• _Assigned task_: Of the lines below, write out exactly those from the line with "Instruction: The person" through the line with "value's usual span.", both included, and skip the rest.

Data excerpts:

========================================================================

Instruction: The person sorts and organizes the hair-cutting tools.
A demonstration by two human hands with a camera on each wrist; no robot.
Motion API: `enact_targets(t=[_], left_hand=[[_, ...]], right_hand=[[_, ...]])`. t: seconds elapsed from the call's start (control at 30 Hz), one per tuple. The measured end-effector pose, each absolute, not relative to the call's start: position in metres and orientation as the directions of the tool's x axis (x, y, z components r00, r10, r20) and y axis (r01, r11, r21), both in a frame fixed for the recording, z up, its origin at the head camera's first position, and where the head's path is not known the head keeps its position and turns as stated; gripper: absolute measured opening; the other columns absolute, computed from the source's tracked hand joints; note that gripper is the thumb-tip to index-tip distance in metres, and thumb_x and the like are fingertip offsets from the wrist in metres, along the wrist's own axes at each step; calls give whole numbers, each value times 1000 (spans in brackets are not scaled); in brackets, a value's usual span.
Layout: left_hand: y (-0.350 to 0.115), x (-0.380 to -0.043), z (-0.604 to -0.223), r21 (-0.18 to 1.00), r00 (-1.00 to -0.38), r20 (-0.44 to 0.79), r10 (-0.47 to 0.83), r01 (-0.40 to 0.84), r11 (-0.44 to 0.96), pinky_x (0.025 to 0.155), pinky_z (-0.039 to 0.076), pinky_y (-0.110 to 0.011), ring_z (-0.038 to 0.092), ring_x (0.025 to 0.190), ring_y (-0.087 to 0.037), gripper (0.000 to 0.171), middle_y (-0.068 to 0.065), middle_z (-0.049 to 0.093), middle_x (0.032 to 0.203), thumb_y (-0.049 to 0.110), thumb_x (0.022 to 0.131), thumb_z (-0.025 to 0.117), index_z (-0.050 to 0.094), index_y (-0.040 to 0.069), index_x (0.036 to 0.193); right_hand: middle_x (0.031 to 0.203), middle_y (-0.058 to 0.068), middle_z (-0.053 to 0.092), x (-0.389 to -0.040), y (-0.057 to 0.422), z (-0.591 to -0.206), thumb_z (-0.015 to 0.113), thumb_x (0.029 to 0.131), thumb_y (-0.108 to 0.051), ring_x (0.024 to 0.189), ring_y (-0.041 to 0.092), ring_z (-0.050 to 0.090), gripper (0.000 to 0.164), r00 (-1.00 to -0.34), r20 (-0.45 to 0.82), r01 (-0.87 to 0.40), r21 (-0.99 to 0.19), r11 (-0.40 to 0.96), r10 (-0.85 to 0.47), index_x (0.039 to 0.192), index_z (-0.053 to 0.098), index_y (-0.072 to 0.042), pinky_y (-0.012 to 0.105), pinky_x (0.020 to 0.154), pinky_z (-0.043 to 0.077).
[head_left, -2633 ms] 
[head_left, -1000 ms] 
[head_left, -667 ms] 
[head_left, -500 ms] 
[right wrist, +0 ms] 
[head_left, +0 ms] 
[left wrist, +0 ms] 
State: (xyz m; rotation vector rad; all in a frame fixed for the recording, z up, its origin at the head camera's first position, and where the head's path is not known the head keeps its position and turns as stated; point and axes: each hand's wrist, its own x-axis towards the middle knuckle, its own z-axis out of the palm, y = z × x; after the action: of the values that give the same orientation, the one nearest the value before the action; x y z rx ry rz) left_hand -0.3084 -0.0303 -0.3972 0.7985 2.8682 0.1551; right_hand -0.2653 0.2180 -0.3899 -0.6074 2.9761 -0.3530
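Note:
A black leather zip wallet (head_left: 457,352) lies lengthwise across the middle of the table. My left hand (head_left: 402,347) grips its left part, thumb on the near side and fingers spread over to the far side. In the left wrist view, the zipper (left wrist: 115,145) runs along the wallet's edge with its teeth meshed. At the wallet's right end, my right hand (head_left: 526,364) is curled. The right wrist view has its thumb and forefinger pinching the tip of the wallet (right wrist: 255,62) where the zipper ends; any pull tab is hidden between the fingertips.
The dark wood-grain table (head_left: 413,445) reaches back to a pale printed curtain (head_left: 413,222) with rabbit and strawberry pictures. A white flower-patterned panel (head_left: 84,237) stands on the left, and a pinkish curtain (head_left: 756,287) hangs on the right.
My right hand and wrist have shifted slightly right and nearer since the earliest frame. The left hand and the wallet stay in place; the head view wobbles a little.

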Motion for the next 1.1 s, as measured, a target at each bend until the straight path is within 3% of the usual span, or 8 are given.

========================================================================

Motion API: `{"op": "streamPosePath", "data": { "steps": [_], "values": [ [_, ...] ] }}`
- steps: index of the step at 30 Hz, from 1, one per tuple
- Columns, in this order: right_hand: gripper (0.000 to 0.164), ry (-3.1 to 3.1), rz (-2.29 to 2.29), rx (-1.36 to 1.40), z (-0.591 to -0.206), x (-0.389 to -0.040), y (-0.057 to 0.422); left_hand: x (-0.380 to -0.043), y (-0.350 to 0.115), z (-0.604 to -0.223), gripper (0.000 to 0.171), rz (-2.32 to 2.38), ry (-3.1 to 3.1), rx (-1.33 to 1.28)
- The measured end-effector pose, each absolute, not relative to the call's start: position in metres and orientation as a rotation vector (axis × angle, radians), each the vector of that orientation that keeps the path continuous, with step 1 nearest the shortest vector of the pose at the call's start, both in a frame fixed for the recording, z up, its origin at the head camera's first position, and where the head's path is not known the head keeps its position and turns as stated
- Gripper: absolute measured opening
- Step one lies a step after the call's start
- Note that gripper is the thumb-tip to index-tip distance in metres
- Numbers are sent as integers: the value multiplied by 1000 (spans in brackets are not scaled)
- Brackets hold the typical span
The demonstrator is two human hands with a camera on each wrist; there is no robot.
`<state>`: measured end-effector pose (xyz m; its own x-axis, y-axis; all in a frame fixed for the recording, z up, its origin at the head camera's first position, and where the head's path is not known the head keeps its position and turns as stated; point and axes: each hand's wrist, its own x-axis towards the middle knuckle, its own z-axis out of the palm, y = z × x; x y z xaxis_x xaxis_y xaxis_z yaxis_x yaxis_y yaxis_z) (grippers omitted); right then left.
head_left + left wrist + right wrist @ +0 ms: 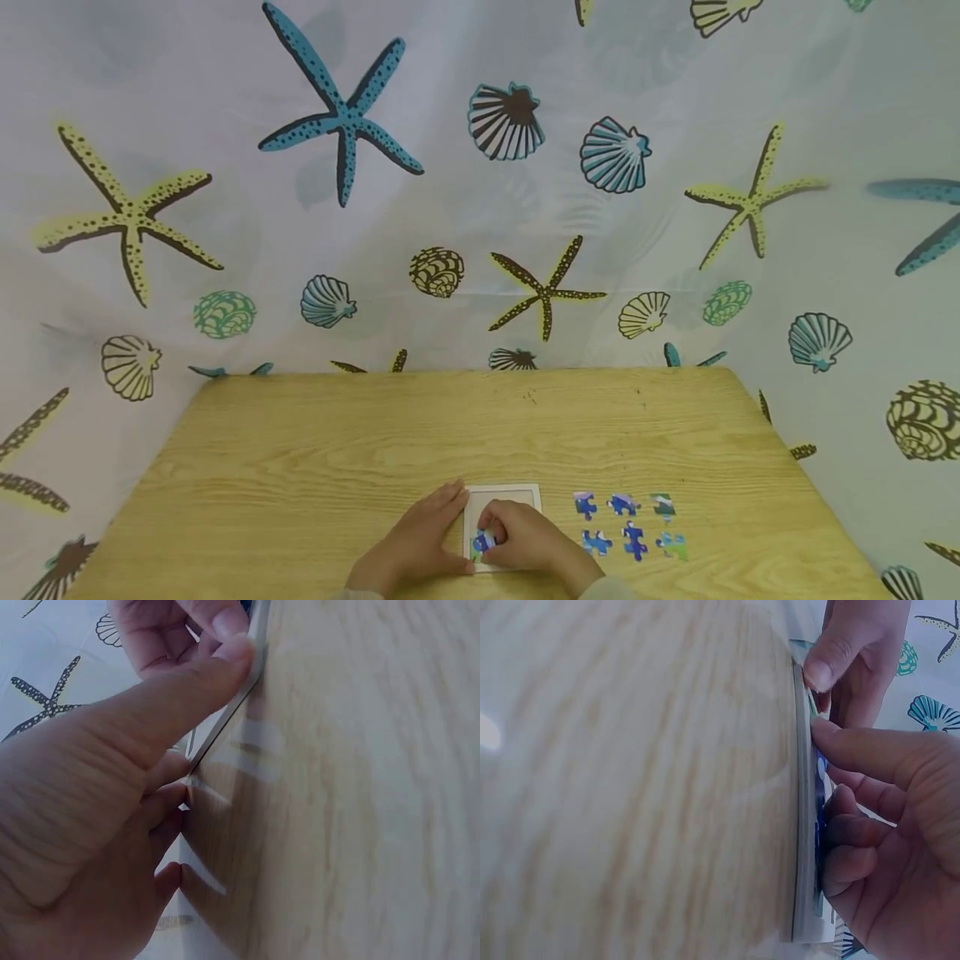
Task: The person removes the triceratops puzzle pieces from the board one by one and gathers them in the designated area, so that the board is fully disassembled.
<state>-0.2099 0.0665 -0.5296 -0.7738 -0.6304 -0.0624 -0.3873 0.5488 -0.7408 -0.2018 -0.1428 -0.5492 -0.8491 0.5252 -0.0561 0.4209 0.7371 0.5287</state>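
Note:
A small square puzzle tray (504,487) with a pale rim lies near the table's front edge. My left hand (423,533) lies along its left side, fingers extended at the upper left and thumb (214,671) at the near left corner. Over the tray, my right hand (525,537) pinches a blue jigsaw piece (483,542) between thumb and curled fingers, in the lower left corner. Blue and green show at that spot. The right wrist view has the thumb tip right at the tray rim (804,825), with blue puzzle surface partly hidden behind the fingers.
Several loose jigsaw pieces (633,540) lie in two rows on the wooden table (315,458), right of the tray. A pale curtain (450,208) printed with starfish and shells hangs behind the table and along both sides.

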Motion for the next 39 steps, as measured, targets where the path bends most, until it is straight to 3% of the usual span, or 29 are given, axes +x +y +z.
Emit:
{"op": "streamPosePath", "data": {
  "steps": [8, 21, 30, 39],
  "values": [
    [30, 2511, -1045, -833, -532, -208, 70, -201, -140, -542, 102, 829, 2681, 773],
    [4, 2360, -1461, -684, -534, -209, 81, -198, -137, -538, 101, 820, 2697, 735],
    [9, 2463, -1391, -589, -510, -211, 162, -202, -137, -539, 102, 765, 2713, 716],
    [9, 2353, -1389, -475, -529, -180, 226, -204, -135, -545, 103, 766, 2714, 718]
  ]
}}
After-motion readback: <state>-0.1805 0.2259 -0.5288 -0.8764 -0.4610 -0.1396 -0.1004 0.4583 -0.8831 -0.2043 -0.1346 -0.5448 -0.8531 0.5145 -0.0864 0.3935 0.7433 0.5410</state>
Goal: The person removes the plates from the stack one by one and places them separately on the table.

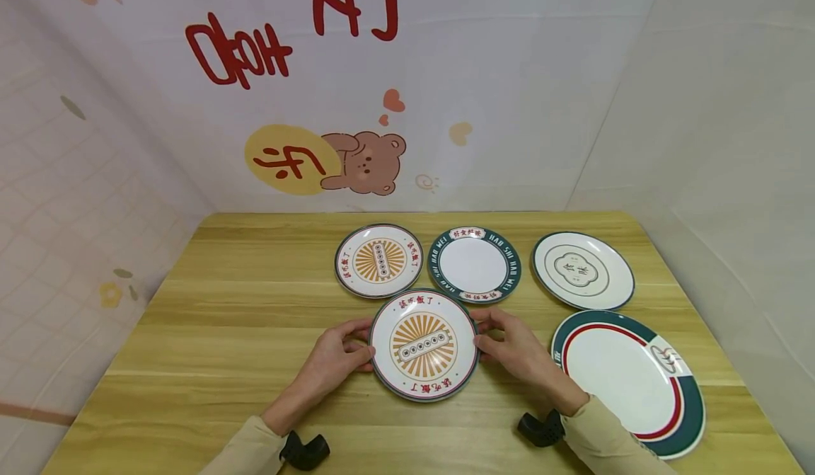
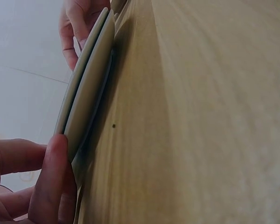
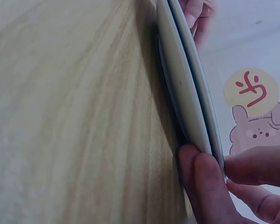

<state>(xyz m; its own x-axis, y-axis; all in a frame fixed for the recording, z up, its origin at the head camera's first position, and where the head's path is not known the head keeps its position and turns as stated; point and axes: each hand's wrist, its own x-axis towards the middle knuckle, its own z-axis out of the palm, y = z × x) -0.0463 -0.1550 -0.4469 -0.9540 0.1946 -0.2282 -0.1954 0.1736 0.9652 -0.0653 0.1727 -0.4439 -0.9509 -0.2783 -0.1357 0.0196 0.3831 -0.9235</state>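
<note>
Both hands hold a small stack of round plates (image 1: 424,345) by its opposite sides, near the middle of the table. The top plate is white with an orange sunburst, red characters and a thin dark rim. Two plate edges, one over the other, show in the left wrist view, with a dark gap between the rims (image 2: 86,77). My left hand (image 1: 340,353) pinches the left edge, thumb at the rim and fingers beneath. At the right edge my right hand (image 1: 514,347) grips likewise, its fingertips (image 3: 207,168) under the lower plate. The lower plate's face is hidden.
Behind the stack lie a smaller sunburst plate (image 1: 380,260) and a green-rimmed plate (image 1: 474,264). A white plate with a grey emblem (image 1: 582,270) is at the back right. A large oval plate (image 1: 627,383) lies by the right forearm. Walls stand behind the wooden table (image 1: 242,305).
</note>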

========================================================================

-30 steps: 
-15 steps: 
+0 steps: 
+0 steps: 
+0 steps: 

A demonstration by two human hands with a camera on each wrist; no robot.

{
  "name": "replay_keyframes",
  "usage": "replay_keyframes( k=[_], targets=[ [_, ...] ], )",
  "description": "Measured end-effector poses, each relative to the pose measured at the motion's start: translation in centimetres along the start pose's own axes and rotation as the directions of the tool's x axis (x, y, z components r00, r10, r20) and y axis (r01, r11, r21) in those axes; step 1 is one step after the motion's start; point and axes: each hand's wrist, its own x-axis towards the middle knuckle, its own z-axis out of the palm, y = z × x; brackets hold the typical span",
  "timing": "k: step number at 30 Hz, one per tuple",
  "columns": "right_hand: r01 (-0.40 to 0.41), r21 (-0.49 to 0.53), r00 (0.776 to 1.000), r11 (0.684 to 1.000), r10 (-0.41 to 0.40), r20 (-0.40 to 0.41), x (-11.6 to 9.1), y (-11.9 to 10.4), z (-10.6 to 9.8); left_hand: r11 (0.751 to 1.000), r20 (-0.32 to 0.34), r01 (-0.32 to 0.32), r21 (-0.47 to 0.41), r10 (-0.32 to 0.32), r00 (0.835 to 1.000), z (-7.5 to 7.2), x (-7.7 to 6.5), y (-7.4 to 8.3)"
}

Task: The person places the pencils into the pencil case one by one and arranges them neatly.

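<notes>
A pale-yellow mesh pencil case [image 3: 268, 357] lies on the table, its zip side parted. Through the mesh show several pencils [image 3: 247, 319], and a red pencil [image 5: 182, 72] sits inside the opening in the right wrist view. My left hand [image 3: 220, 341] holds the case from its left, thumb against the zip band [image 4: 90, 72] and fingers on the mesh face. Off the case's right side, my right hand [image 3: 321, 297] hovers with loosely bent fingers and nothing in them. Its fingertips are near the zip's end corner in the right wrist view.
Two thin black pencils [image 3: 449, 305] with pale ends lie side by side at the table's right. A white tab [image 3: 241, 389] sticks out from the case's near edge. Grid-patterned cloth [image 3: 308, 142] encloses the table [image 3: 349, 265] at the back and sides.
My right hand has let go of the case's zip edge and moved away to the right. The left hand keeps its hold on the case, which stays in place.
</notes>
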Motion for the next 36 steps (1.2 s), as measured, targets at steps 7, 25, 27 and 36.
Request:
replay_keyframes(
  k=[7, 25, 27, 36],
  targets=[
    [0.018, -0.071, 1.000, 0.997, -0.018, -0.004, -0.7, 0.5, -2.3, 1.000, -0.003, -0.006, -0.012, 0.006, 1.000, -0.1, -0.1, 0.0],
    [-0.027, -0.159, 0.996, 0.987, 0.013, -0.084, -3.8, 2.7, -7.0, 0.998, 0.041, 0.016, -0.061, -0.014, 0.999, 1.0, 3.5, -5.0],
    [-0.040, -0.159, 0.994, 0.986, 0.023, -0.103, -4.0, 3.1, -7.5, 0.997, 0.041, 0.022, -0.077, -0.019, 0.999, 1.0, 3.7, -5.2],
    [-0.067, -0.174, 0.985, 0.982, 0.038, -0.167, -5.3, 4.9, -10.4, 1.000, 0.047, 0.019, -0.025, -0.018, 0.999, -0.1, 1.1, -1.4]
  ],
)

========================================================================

• _Solved exercise_:
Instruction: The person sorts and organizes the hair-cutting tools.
A demonstration by two human hands with a camera on each wrist; no robot.
Motion API: `enact_targets(t=[_], left_hand=[[_, ...]], right_hand=[[_, ...]])`. t: seconds elapsed from the call's start (control at 30 Hz), one per tuple. The measured end-effector pose, each absolute, not relative to the call's start: position in metres and orientation as the directions of the tool's x axis (x, y, z components r00, r10, r20) and y axis (r01, r11, r21), both in a frame fixed for the recording, z up, its origin at the head camera's first position, and where the head's path is not known the head keeps its position and turns as stated; gripper: absolute measured opening; the other columns absolute, computed from the source's tracked hand joints; note that gripper is the thumb-tip to index-tip distance in metres, and thumb_x and the like are fingertip offsets from the wrist in metres, along the wrist's own axes at each step; calls give whole numbers, each value times 1000 (spans in brackets are not scaled); in brackets, a value's usual span.

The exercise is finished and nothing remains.